Can I be successfully sued if I voluntarily help a victim in distress?
The purpose of the Good Samaritan Law is to protect individuals that assist a victim during a medical emergency. Most Good Samaritan laws are created specifically for the general public. The law assumes that there is no medically trained person available to assist the victim. Since the Good Samaritan typically does not have medical training, the law protects him or her from being liable from injury or death caused to the victim during a medical emergency. A general layperson is protected under the Good Samaritan laws as long as he or she has good intentions to aid the victim to the best of his or her ability during a medical emergency. Since each state law has specific guidelines, and this text does not provide a worldwide view of this matter, you should familiarize yourself with the laws or acts applicable to you. A typical example of the wording appears below.

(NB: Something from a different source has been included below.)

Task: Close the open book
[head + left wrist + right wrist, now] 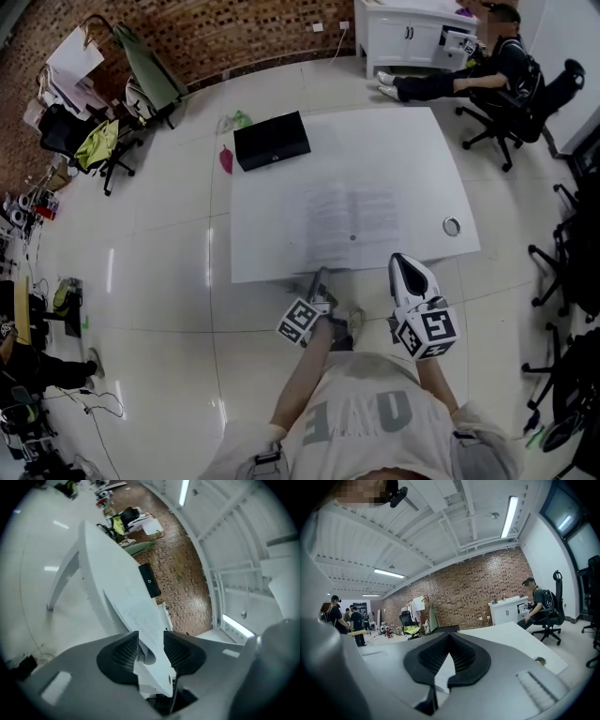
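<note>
The open book (pixel 352 225) lies flat on the white table (pixel 394 150), both pages face up, near the front edge. My left gripper (pixel 321 279) sits low at the table's front edge, left of the book. In the left gripper view the picture is rolled; the left gripper (pixel 151 637) is open, its jaws stand apart, and the table's white edge runs between them without the pads pressing on it. The printed pages of the book (pixel 136 613) lie just beyond. My right gripper (pixel 403 261) rests at the front edge by the book's right corner. In its own view the right gripper (pixel 449 644) is shut, tips together, holding nothing.
A black case (pixel 272 141) lies at the table's far left corner. A round cable hole (pixel 452 226) sits near the right edge. A person (pixel 478 70) sits in an office chair beyond the far right corner. Chairs and clutter (pixel 103 141) stand to the left.
</note>
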Motion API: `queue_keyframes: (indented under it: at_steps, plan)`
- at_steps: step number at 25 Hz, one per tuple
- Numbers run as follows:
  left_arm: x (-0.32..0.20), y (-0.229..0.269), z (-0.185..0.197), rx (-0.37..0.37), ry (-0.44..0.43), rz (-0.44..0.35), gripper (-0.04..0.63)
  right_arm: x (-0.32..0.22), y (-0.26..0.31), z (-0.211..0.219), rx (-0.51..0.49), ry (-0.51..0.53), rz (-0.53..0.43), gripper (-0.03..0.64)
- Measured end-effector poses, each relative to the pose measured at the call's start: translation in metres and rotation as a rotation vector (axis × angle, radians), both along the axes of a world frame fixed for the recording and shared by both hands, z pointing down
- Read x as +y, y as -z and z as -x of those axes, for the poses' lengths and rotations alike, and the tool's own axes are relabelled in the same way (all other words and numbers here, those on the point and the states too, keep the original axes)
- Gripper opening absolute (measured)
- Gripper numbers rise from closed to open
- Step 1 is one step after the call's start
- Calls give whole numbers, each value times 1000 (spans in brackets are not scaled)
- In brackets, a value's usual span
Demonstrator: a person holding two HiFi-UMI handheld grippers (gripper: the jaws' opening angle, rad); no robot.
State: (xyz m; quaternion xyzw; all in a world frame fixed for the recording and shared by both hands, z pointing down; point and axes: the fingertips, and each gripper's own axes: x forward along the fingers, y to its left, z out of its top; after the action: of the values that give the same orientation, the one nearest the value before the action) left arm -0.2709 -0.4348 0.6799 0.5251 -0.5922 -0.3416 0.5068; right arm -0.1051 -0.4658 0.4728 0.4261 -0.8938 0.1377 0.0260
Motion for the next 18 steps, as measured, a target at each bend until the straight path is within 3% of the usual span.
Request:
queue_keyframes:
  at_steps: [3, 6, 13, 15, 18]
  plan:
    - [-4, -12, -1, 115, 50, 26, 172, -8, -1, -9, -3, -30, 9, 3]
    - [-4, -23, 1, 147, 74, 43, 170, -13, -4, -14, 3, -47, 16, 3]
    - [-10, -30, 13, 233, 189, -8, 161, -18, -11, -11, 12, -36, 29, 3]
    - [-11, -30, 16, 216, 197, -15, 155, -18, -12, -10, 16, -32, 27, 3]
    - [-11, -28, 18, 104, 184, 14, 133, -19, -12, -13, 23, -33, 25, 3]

“…a person, who, in good faith, lends emergency care or assistance without compensation at the place of an emergency or accident, and who was acting as a reasonable and prudent person would have acted under the circumstances present at the scene at the time the services were rendered, shall not be liable for any civil damages for acts or omissions performed in good faith.”
Could the app make a CPR/AED notification when CPR isn’t needed?

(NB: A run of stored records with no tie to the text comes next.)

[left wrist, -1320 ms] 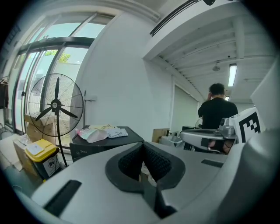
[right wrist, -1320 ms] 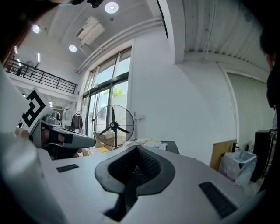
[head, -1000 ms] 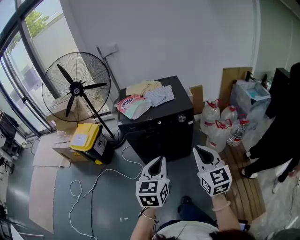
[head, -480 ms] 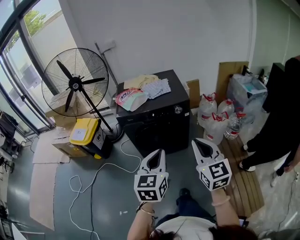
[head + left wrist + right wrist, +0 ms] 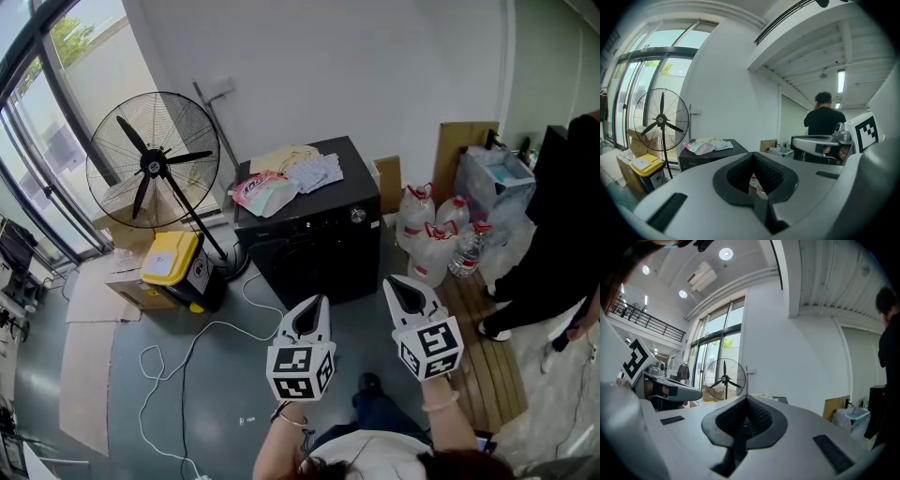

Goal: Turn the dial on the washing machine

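Note:
The black washing machine stands against the white wall, with a small silver dial at the right of its front panel. Folded laundry and a pink bag lie on its lid. My left gripper and right gripper hover side by side in front of the machine, well short of it, pointing towards it. Both are shut and hold nothing. In the left gripper view the machine shows beyond the closed left gripper. The right gripper also has its tips together.
A large standing fan and a yellow-lidded box stand left of the machine. A white cable loops over the floor. Water bottles and a wooden slatted board are at the right, beside a person in black.
The view has shifted slightly, so the washing machine sits a little higher in the frame than a second ago. Both grippers stay shut in nearly the same place.

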`<state>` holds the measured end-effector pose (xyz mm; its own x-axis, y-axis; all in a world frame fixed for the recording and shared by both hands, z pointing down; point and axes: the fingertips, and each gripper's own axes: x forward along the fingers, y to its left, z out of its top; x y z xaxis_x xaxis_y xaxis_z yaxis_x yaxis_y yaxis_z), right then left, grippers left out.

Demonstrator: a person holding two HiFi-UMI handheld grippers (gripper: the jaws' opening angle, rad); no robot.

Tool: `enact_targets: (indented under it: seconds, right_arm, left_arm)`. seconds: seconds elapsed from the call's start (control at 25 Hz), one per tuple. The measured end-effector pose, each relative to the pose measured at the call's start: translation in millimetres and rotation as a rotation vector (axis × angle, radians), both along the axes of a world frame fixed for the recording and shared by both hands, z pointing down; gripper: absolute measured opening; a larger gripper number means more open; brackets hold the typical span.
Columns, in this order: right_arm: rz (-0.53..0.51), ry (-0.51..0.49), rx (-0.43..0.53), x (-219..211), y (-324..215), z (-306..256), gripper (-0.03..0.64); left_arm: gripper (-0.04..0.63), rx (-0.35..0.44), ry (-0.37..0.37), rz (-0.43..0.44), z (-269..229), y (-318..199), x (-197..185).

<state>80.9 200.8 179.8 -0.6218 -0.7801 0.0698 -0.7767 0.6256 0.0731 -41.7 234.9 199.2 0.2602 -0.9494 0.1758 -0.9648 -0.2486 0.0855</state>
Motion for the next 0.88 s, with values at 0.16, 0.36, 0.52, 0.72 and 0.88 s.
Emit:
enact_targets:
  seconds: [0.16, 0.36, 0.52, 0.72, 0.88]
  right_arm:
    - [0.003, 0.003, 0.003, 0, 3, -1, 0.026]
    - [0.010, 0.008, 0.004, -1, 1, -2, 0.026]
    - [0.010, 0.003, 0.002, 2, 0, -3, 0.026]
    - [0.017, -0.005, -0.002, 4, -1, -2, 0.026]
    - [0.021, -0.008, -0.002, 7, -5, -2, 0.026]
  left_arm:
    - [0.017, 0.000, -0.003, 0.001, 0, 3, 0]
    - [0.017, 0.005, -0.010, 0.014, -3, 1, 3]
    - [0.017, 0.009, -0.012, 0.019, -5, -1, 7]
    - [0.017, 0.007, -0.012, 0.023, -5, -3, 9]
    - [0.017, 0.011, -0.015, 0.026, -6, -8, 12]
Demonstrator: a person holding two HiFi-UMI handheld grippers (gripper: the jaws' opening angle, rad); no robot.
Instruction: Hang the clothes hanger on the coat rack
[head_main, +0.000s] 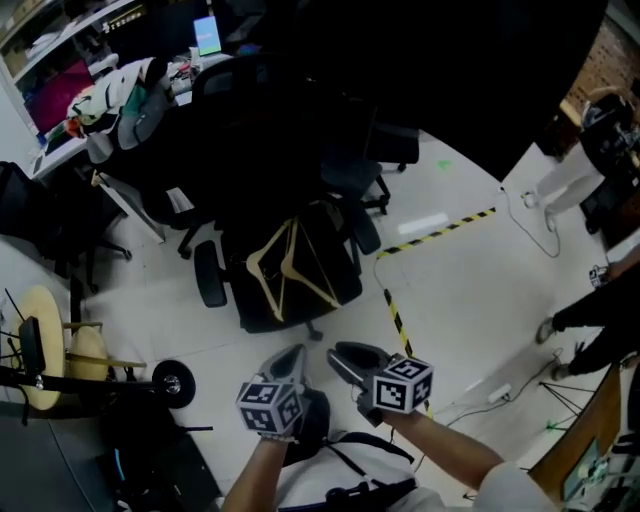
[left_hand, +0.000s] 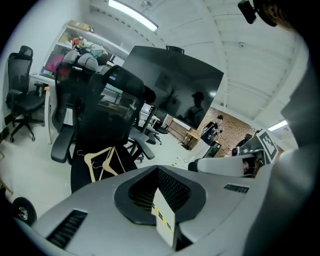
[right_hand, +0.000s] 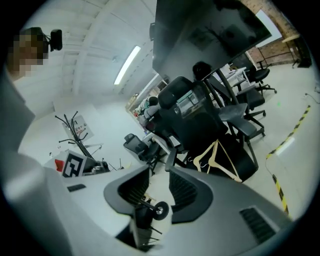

Yes. With dispatchers making rapid over–‐the–‐telephone assessments of patients based on the observations of untrained callers, an incorrect determination can be made. For example, such a situation could occur with someone who has just had a grand mal seizure, passed out from too much alcohol, or has a very high blood sugar level. However, if you tried to do CPR on such an individual he or she would probably moan and possibly even try to push you away. Also, an AED would not deliver a shock to a person in any condition where an effective heartbeat was present.

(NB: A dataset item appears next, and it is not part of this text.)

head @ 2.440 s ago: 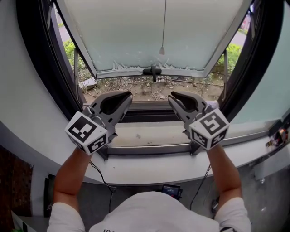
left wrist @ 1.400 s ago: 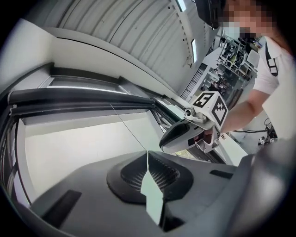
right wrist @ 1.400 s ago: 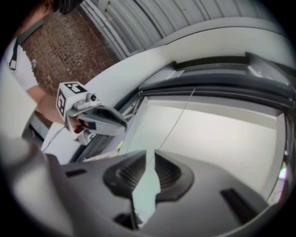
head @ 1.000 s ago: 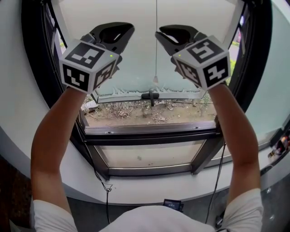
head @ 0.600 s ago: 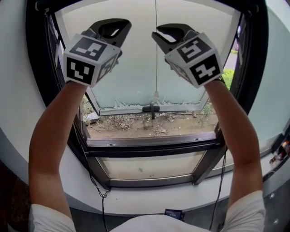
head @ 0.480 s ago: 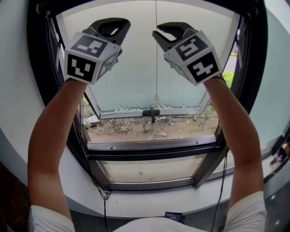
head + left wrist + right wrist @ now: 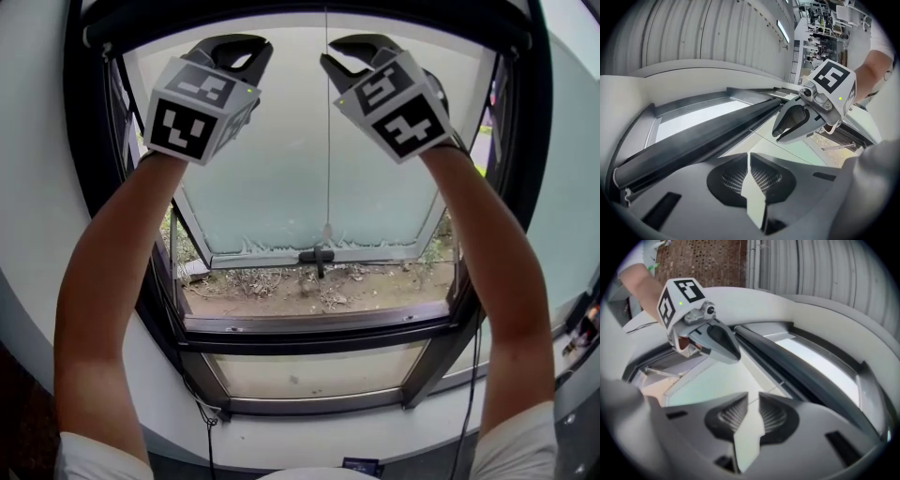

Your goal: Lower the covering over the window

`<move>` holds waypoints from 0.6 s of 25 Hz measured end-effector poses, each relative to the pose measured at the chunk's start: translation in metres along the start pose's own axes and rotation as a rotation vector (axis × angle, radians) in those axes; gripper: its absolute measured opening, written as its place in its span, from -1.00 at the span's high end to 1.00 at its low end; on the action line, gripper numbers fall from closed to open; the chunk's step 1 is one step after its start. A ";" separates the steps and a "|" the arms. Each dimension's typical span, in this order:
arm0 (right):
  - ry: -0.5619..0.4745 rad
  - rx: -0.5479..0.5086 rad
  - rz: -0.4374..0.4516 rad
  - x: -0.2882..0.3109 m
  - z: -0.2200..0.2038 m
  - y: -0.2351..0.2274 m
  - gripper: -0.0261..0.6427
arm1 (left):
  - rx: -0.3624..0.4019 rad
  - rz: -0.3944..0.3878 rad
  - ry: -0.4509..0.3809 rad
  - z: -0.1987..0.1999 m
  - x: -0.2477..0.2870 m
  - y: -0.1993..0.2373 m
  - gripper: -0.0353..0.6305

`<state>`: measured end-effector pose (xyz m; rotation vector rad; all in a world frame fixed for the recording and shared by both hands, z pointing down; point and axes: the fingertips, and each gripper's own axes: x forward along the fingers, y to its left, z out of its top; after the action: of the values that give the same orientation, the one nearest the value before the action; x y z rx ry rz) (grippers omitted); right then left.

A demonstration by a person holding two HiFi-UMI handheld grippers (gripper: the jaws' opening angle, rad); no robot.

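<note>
I see a broad black window frame (image 7: 84,141) with its smooth frosted pane (image 7: 281,187) tilted outward. The covering (image 7: 300,17), a dark matte roll, lies furled along the top. A thin cord (image 7: 328,141) hangs between my grippers. The left gripper (image 7: 750,157) is clenched on nothing. The right gripper (image 7: 753,399) has its ribbed jaws slightly parted and empty.

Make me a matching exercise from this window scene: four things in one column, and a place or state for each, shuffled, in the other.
Things
1. left gripper
2. right gripper
3. pull cord
4. blind

Places or states
A. hangs down the middle of the window
B. jaws shut, nothing between them
C. rolled up along the top of the window
D. jaws slightly apart, nothing between them

Pairs: 1-B, 2-D, 3-A, 4-C
</note>
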<state>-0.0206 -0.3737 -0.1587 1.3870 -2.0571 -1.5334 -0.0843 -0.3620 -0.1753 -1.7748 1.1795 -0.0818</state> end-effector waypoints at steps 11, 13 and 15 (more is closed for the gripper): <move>0.066 -0.205 -0.162 0.016 0.006 -0.052 0.73 | 0.251 0.090 0.008 0.031 0.014 0.032 0.81; 0.089 -0.259 -0.204 0.019 0.007 -0.064 0.73 | 0.317 0.089 0.024 0.036 0.019 0.033 0.76; 0.113 -0.315 -0.226 0.021 0.008 -0.072 0.73 | 0.375 0.077 0.055 0.034 0.025 0.033 0.70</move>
<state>0.0022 -0.3861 -0.2296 1.5773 -1.5551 -1.7308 -0.0754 -0.3593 -0.2278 -1.4046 1.1838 -0.2891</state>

How does PulsePoint determine if a location is Public?
The application first checks with the originating agency, as this is the most accurate source of local information of this nature. It does this by checking the value of the “Public” field sent in the interface (API) record for the incident. An agency can set this value to True if it is able to determine this through the computer–‐aided dispatch (CAD) system, a GIS layer, local database, etc. For example, if the CAD system of the local agency knows that the incident address is at a local park, it can inform PulsePoint, through the interface, to consider the location as public. Likewise, if CAD can determine that the address is an apartment building, it can set the value of “Public” in the interface to False. If the value of “Public” is left blank, PulsePoint will query public data sources such as the Residential/Commercial Indicator (RDI) from the USPS (PulsePoint uses the USPS address validation API from SmartyStreets) along with other sources such as the Google Places API to make this determination.